With the advent of the barcoded pyrosequencing technology, we could now be able to survey the complex unculturable communities in a greater sequencing depth (Roesch et al., 2007). The superior advantages of next-generation sequencing have been exploited to elucidate the environmental distributions of soil-dwelling microbes across large-scale biogeographical regions (Jones et al., 2009; Lauber et al., 2009; Rousk et al., 2010). Some comprehensive surveys of terrestrial Archaea have provided valuable insights into the biogeographic patterns of the total Archaea community (Bates et al., 2011; Cao et al., 2012) or functional archaeal lineages (Gubry-Rangin et al., 2012; Pester et al., 2012), and showed great importance of environmental factors in structuring archaeal ecological niches. However, no studies have been carried out to directly compare the large-scale distribution patterns of Euryarchaeota across various terrestrial ecosystems. It remains not fully understood that whether aerated upland soils encompass contrasting or similar Euryarchaeota communities to anoxic terrestrial ecosystems (e.g. paddy soils), or whether these ecosystems exhibit similar soil variable-impacted distribution patterns.

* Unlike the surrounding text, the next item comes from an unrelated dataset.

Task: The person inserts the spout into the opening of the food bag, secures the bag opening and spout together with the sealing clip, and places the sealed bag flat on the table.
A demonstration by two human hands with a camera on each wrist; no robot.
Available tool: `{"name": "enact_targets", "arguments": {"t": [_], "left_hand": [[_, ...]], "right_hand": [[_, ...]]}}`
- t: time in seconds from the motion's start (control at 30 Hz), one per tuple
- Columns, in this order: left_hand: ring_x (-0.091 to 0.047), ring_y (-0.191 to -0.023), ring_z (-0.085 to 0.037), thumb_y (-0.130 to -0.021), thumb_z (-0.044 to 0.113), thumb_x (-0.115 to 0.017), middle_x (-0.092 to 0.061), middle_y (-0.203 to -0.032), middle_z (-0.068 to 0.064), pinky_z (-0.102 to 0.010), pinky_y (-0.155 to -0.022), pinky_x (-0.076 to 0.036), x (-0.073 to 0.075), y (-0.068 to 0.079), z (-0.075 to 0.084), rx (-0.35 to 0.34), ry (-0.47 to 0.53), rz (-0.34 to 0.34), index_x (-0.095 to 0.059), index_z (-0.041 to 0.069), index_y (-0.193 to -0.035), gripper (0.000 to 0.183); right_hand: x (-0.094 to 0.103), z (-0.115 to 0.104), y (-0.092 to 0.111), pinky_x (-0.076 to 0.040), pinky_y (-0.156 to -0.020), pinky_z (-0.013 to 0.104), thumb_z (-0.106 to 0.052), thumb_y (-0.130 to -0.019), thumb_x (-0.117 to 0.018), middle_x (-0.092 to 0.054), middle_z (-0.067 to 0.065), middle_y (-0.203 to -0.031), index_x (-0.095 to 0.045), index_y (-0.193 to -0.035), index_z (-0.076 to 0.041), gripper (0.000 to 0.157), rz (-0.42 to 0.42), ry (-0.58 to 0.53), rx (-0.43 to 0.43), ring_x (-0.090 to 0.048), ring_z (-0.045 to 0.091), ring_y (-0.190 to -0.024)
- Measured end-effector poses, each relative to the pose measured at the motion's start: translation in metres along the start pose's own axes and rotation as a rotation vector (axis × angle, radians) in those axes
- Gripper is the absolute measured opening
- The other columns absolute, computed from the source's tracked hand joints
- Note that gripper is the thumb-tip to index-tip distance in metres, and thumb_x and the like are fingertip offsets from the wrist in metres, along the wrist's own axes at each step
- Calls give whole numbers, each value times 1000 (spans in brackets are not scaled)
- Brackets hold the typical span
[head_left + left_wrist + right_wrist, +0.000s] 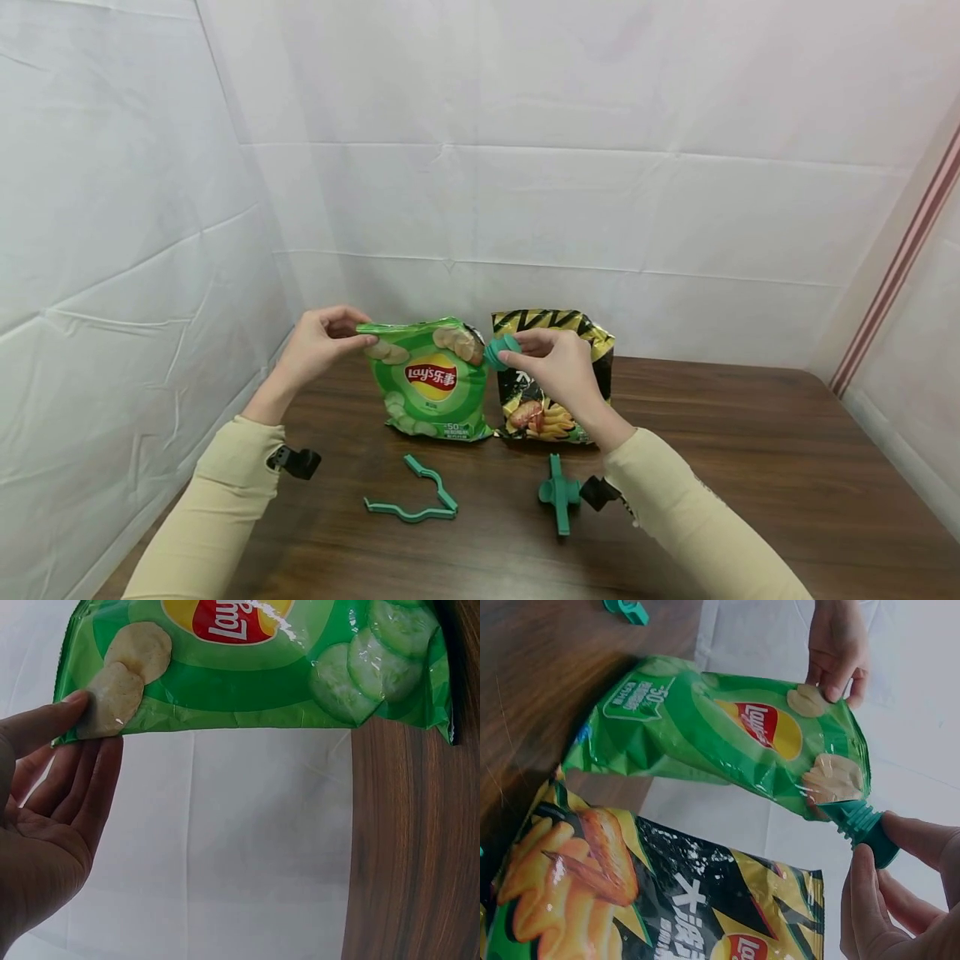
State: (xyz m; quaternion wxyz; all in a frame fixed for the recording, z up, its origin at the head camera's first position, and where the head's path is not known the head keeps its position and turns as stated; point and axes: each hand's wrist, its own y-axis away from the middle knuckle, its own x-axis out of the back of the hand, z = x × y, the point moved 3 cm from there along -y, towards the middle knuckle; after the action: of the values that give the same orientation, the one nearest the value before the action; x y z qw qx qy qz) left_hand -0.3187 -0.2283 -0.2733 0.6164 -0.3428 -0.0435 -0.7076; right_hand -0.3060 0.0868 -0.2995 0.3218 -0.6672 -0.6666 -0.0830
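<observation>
My left hand [315, 348] pinches the top left corner of a green Lay's chip bag [431, 404], thumb on the front and fingers behind, as the left wrist view shows on the bag's printed chips [139, 652]. The bag stands upright on the table, its top edge drawn out. With thumb and fingertips my right hand [561, 371] holds a small teal threaded spout [501, 352]. In the right wrist view the spout's narrow, slanted end [840, 810] overlaps the bag's upper right corner. The spout's wide end sits between the fingertips.
A black and gold chip bag [551, 425] stands right beside the green one, partly behind my right hand. Nearer on the dark wooden table [720, 467] lie an unfolded teal bag clip [420, 514] and a cross-shaped teal piece [557, 493]. White cloth [525, 208] hangs behind.
</observation>
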Motion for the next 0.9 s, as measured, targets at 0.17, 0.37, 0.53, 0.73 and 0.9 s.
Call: {"name": "enact_targets", "arguments": {"t": [0.17,0.37,0.53,0.73,0.9], "left_hand": [[-63,-68,-2,-85,6,-70,-68,-87,-26,-20,-63,-50,-1,1,1,9,-6,-2,-67,-5,-101,19],[-63,-68,0,-85,5,-70,-67,-88,-27,-20,-63,-50,0,1,1,10,-5,-3,-67,-5,-101,20],[-63,-68,1,-85,6,-69,-68,-88,-27,-20,-64,-50,0,1,1,5,-6,-7,-67,-5,-101,20],[-62,-68,2,-85,6,-70,-68,-88,-26,-20,-64,-49,-1,1,2,0,-10,-7,-67,-5,-102,20],[-65,-70,-6,-85,6,-70,-68,-88,-26,-21,-64,-50,-1,2,2,6,-15,-5,-67,-5,-102,20]], "right_hand": [[4,-1,-6,-55,-74,33,-33,-80,-76,-73,6,-95,-72,-107,-13,33,10,-11,-1,-69,19,-89],[6,-4,-13,-55,-73,33,-32,-81,-76,-72,7,-94,-71,-107,-13,33,28,-17,35,-68,19,-89],[7,-7,-20,-54,-71,32,-33,-81,-75,-73,6,-92,-70,-108,-15,32,37,-25,62,-68,19,-88],[5,-11,-24,-55,-73,33,-32,-82,-74,-73,6,-93,-70,-109,-14,32,21,-13,68,-69,19,-88],[3,-14,-24,-55,-74,34,-29,-84,-73,-73,7,-95,-71,-110,-13,31,7,-13,80,-69,19,-88]]}}
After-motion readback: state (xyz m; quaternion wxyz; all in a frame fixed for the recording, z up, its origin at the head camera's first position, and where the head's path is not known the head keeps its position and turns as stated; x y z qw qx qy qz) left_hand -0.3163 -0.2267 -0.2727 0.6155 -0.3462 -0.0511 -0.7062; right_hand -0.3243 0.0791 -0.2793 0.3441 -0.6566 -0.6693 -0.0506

The present study was designed to obtain a broad overview of the ecological characteristics of Euryarchaeota in 92 soil samples, collected from a wide variety of terrestrial ecosystems, including cropland, grassland, forest, tea orchard, and paddy soils. We used 454 barcoded pyrosequencing to generate archaeal 16S rRNA gene sequences, and compared the relative abundance, diversity, and taxonomic composition of the classified soil Euryarchaeota across different terrestrial biomes. We also tried to determine the influences of various edaphic factors on the biogeographic patterns of soil Euryarchaeota.